Иногда приписывание кому-либо ложной экзальтированности становится полемическим приемом, использующимся в политических целях. Классическим примером использования этого приема для меня является полемика между "патриотами" и "демократами", ведшаяся в российской прессе в первые пять -семь лет перестройки.
Патриоты, как известно, критиковали демократов за то, что они не учитывают российской специфики, обвиняли их в подражательности по отношению к странам Запада. Игорь Шафаревич, чтобы подчеркнуть отсутствие самостоятельности в мышлении у "русофобов" даже употребляет эпитет "точный " - построение общества "по точному образцу современных западных демократий". Но дело в том, что декларации и самопрезентации авторов либерального направления менее всего склонны развеивать подобные обвинения. Более того, упреки патриотов, являются прямой производной от риторик западников о "столбовой дороге цивилизации" и "порядках, принятых во всех цивилизованных странах". Для западников возможность ссылаться на западный уровень эффективности производства и западный уровень жизни перетягивает уязвимость перед обвинениями в подражательности. Следовательно, критики демократов оказываются как бы жертвами их демагогии. Стоит, я думаю, зафиксировать совершенно особую ситуацию в гуманитарном познании - когда критик в качестве своей оценки объекта заимствует у объекта самооценку, причем последняя может ведь оказаться совершенно неадекватной, или, скажем так, весьма своеобразной. Так, в британской энциклопедии в статье о советской литературе много места уделяется Федину и совсем не упоминается Платонов: в независимый иностранный источник некритически перекочевала официальная табель о рангах. Удобство и нетрудоемкость познавательной процедуры перевесило её недостатки.

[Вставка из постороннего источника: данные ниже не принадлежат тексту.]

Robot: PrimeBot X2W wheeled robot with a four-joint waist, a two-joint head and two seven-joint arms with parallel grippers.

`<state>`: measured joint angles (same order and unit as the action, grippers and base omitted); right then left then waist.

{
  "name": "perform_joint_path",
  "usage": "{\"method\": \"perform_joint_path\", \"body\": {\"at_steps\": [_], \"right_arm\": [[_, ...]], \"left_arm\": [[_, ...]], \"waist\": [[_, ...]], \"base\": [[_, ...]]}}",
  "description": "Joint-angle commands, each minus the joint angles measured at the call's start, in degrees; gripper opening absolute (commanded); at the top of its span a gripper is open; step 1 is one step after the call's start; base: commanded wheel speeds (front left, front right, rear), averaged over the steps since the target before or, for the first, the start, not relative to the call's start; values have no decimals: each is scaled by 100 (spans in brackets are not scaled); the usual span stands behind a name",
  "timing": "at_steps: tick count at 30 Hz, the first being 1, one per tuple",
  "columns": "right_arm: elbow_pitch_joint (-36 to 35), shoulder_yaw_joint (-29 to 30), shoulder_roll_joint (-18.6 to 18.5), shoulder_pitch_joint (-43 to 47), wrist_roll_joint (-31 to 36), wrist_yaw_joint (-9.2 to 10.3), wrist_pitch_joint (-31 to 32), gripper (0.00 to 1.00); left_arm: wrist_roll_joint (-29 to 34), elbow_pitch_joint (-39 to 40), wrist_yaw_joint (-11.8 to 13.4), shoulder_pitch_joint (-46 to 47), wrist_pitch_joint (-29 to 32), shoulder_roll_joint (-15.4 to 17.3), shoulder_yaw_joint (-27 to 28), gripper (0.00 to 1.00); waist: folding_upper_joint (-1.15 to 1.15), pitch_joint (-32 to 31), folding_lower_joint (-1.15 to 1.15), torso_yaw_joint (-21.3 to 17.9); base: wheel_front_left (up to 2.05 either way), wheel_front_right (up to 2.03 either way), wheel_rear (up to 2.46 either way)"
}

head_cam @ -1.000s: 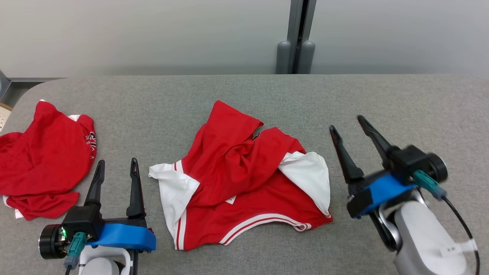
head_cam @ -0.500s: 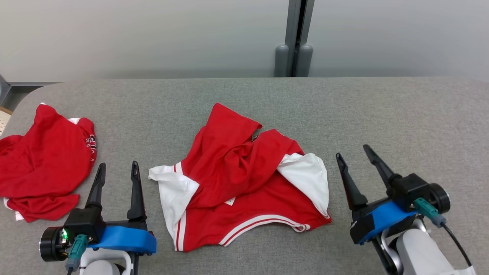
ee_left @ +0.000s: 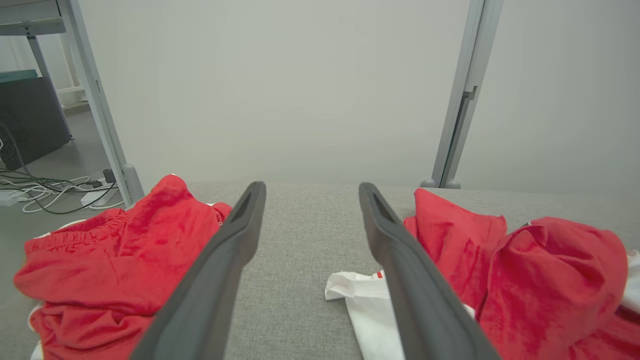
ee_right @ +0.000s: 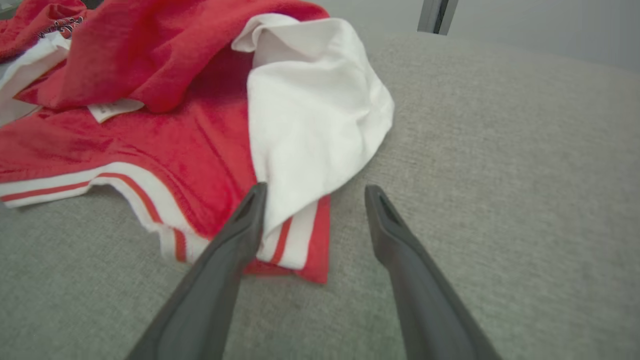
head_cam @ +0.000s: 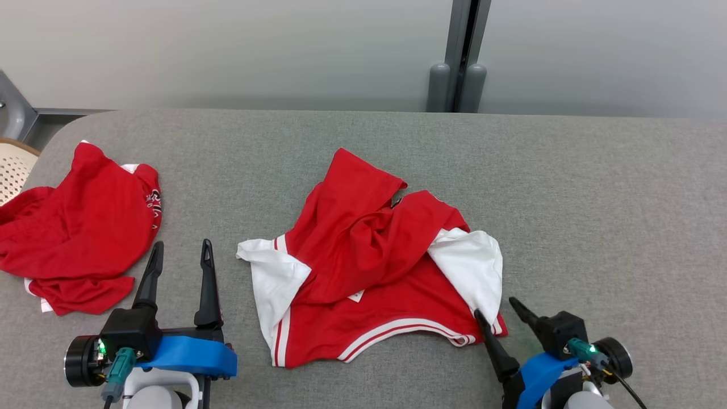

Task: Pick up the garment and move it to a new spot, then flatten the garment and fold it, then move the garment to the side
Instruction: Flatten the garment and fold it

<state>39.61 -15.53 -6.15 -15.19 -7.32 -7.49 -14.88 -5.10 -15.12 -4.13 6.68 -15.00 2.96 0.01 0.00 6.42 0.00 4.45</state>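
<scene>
The right end effector has drawn back to the near corner of the crumpled red-and-white jersey garment — wide, empty (left end effector likewise wide).

The right gripper has come down from the middle right of the frame to the lower right. Its spread fingers now reach the striped hem corner of the red and white shirt, one tip lying over the cloth. The camera itself has turned, sliding the whole scene slightly rightward.
</scene>
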Motion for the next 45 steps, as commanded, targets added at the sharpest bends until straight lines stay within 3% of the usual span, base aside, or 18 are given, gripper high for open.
{"method": "perform_joint_path", "body": {"at_steps": [1, 7, 9, 11, 12, 18, 31, 37, 38, 39, 40, 45], "right_arm": [[99, -34, 4, -132, -28, -1, -19, 100], [911, -238, 96, -488, -112, -1, -26, 100], [1083, -398, 161, -540, -243, -1, -21, 76], [1201, -591, 207, -569, -441, -2, -13, 11], [1209, -681, 224, -584, -513, -2, -14, 0], [842, -1341, 281, -452, -1206, -1, -27, 0], [-343, -3899, 322, -698, -2622, -1, 229, 0], [-614, -4718, 322, -949, -3187, -1, 331, 0], [-606, -4784, 323, -992, -3258, -1, 312, 42], [-592, -4845, 324, -1037, -3283, -1, 276, 95], [-556, -4866, 324, -1075, -3306, -1, 236, 100], [-326, -4685, 311, -1235, -3299, -1, 95, 100]], "left_arm": [[-22, -5, -7, 71, -28, -9, 13, 100], [-32, -22, 5, 111, -28, -9, 0, 100], [-40, -29, 5, 127, -28, -10, 3, 100], [-38, -42, 4, 133, -28, -10, 6, 100], [-32, -45, 6, 128, -28, -10, 6, 100], [-65, -56, 15, 40, -28, -10, 2, 100], [-78, -73, 20, 50, -28, -9, -54, 100], [-96, -90, 17, 74, -28, -10, -83, 100], [-98, -90, 24, 72, -28, -10, -87, 100], [-99, -88, 33, 67, -28, -10, -89, 100], [-100, -84, 42, 55, -28, -10, -80, 100], [-77, -68, 65, -37, -28, -11, 4, 100]], "waist": [[0, 17, 0, 15], [0, 66, 0, 66], [0, 67, 0, 79], [0, 59, 0, 88], [0, 52, 0, 88], [0, -6, 0, 55], [0, -44, 0, 98], [0, -41, 0, 176], [0, -43, 0, 182], [0, -45, 0, 185], [0, -51, 0, 180], [0, -124, 0, 74]], "base": [[0, 0, 0], [0, 0, 0], [0, 0, 0], [0, 0, 0], [0, 0, 0], [0, 0, 0], [0, 0, 0], [0, 0, 0], [0, 0, 0], [0, 0, 0], [0, 0, 0], [0, 0, 0]]}}
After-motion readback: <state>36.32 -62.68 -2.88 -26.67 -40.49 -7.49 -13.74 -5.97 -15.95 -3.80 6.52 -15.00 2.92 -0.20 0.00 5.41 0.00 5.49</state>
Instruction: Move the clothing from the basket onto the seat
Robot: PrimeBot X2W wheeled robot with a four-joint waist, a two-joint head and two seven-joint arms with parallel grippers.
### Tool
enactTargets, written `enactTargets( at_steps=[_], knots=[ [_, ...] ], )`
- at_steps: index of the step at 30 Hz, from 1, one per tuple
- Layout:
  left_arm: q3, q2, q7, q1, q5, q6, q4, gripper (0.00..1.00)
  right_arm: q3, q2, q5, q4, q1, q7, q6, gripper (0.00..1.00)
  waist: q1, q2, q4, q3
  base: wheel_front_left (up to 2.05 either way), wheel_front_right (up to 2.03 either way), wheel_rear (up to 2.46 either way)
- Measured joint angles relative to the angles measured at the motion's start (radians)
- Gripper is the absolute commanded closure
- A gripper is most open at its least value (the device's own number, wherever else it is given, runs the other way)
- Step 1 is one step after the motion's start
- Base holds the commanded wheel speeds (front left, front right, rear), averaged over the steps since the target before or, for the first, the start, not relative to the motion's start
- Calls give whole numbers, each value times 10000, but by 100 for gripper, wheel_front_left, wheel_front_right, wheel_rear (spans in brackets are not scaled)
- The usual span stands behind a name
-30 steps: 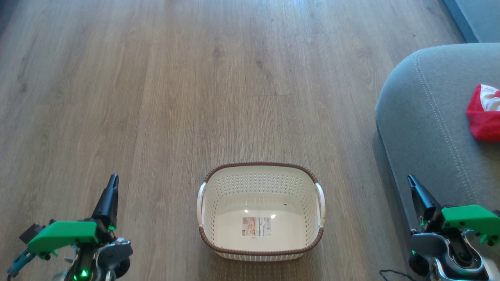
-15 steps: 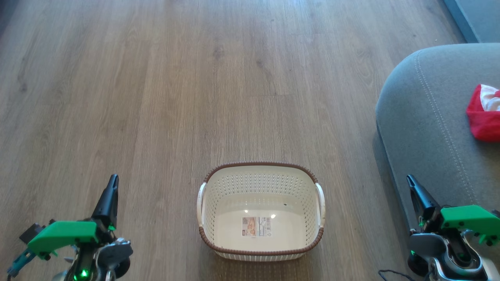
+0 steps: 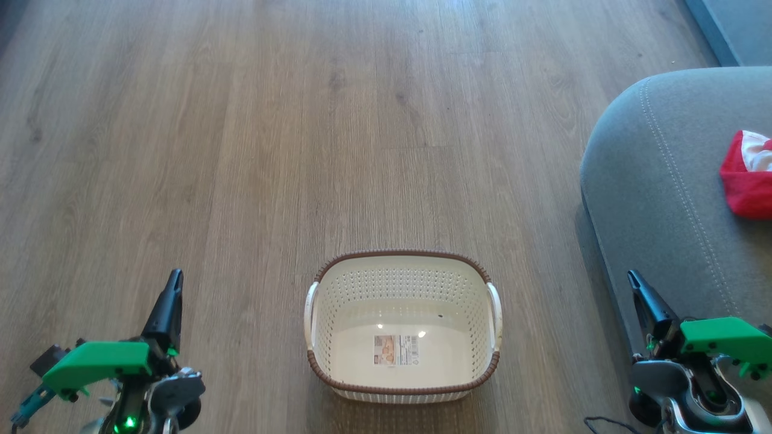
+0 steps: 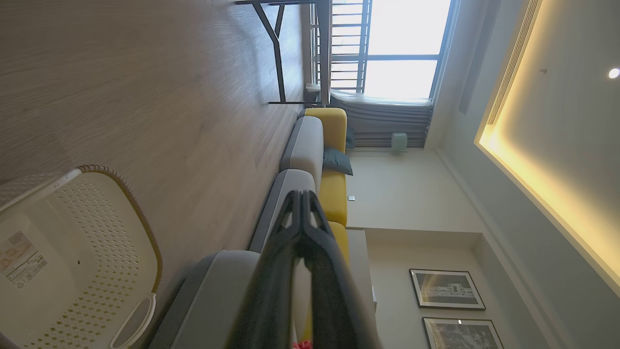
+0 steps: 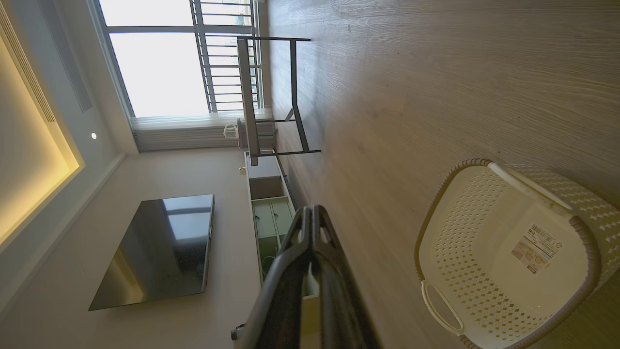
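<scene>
The basket stands empty, its label bare. The red-and-white clothing lies to its right on the grey seat, so the transfer looks complete. The left fingers and right fingers flank the basket, pressed together and holding nothing.

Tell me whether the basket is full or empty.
Empty. The basket shows its bare bottom and label, with no cloth inside; the red clothing lies on the grey seat.
</scene>
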Motion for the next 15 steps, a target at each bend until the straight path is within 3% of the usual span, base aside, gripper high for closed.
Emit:
enactTargets(
  at_steps=[15],
  knots=[
    [0, -2, 0, 0, 0, 0, 0, 100, -10, 4, 0, 0, 0, 2, 0, 100, 0, 0, 0, 0, 0, 0, 0]
  ],
)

Но когда исследователь или критик подменяет оценку объекта самооценкой, он с логической необходимостью должен сделать еще одно допущение - что изучаемый объект с фанатической настойчивостью следует своим декларациям - иначе, какой смысл изучать последние? Таким образом, можно говорить о совершенно специфическом явлении культуры - мнимой экзальтации, приписываемой обществоведами изучаемым сообществам для удобства своей познавательной работы. Историки, этнографы, антропологи любят ошарашивать публику рассказами о чрезмерно жестоких или причудливых нравах, царящих в среде тех или иных народов. И на помощь престижу ученого приходит мнимость экзальтации.
Кстати, возможно, что как раз религиозные евреи защищены от такого искажающего внимания со стороны общественных наук объемистостью и разработанностью своего Закона. Изучение религиозного закона евреев, Галахи - дело не менее, а более трудоемкое, чем изучение быта евреев.
Как всякая мнимость, мнимая экзальтация в соблюдении норм имеет право на существование в определенных рамках. Но эти рамки чрезвычайно узки, к тому же, когда речь идет о живых людях, особенно о современниках, то эта мнимость теряет свою безобидность, ведь с невменяемыми фанатиками обращаются как со зверями. Хотя тот, кто презентует себя лозунгами, скорее надеется, чем опасается, что его примут за фанатично преданного этим лозунгам. Удобство и не трудоемкость изъяснения лозунгами с одной стороны, и не трудоемкость изучения своего противника по этим лозунгам с другой перевешивают все связанные с этим опасности.
В американском кино, наверное, самый главный персонаж - это преступник-маньяк. Для остросюжетных фильмов требуются страшные злодейства, жуткие преступления, и не совсем понятно, какая же может быть рациональная причина для такого экстраординарного зла. Ну а у сумасшедшего можно не спрашивать, зачем он с таким упорством делает такие бессмысленные вещи. Ну а если не маньяки, то в ход идут исламские или марксистские фанатики, то есть тоже люди на гране вменяемости.
Фигура мнимого фанатика выгодна всем - и искусству, и науке, и политической журналистике. Она, как стенка аквариума, защищает мысль от сложности и многообразия реальности.